Mandern. (ax) Im ersten Drittel des 19. Jahrhunderts, als die Region noch preußisch war, standen in den Wäldern im Schatten des Teufelskopfs die sogenannten Klinghütten. Das waren Unterkünfte für Waldarbeiter, die nahe den Orten Mandern und Waldweiler Holz einschlugen, aber auch Erz abbauten.

"1835 hat man sich eine dieser Hütten ausgeguckt und zum Forsthaus ausgebaut", erzählt Harald Hörle. Der 62-Jährige ist seit 1978 Leiter des circa 1450 Hektar großen Staatswald-Reviers Klink, das wegen seiner reichen Rotwild-Bestände ein beliebter Jagdgrund ist.

Vor 175 Jahren im damaligen Einheitsstil aus Stall und Wohntrakt auf einer Höhe errichtet, wurde das Gebäude 1902 aufgestockt. 1904 kam die Gastronomie dazu. Sie gibt es noch heute und ist die große Besonderheit der Klink. Denn: "Jeder Stelleninhaber musste sich seitdem dazu verpflichten, die alte Tradition aufrechtzuerhalten und die Gaststätte zu betreiben", sagt Hörle.

"Früher waren Gaststätten in Forsthäusern an der Tagesordnung. Inzwischen ist die Klink aber die einzige im Land, die noch unter der Regie des Revierleiters fortgeführt wird", erklärt Peter Schmitt, Büroleiter des Forstamts Saarburg, dem die Klink zugeordnet ist. Hörle, der seit 35 Jahren im Forsthaus zur Miete wohnt, führt deshalb einen bestimmten Prozentsatz der Gastronomie-Einnahmen ans Land und damit an den Steuerzahler ab.

Der eigentliche "Chef" in der Gaststube mit ihren 25 Plätzen und dem Biergarten vor dem Haus ist aber Hörles Gattin Brigitte. Die Förstersfrau versorgt Wanderer und Jäger mit traditioneller Verpflegung - beispielsweise hausgemachten Fleisch- oder Wurstsorten. Das Kennzeichen der Klink sei die klassenlose Gesellschaft, die dort einkehrt. "Hier sitzt der kleine Waldarbeiter neben einem französischen General oder einem Multimillionär", sagt Hörle über die Stammkundschaft.
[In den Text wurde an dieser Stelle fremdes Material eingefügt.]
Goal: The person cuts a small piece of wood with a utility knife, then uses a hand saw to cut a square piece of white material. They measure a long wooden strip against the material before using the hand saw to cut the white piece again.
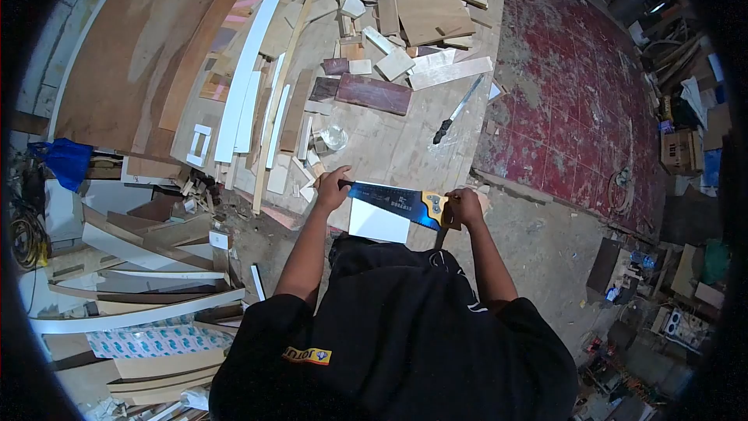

Beliebtes Ausflugsziel in der Verbandsgemeinde



Das kann auch Kells Verbandsgemeinde-Bürgermeister Werner Angsten bezeugen, der die touristische Bedeutung des Forsthauses herausstellt: "Die Klink hat das Image des Hochwalds entscheidend mitgeprägt, ist weithin bekannt und eines der beliebtesten Ausflugsziele in unserer VG." Deshalb seien die Wanderwege auch so angelegt worden, dass sie sich an der Klink kreuzen. Außerdem wurde dort vor einigen Jahren eine Besucherkanzel zur Wildbeobachtung aufgestellt. Die Zukunft des altehrwürdigen Hauses ist allerdings ungewiss. Am 31. Dezember 2012 wird Harald Hörle in Pension gehen. Er wird dann wohl nach Trier ziehen, woher seine Frau stammt. "Ein einfacher Schritt wird das nicht. Denn etwas Besseres, als 35 Jahre lang aus der Haustür zu gehen und direkt in dem großen Dom zu stehen, in dem man arbeitet, kann einem doch nicht passieren", sagt er.

Doch was das Land mit seinem Gebäudeeigentum macht, ist noch offen. Sowohl Schmitt als auch Angsten betonen, dass es wünschenswert wäre, wenn der dann nachfolgende Revierleiter die Tradition fortführen könnte. Es ist aber auch denkbar, dass das Land aus wirtschaftlichen Gründen die Klink nach dem Ende von Hörles Dienstzeit versilbert und sie wie andere Forsthäuser an Privatleute verkauft. "Das ist eine Entscheidung, die letztendlich das Ministerium im Mainz trifft", so Schmitt.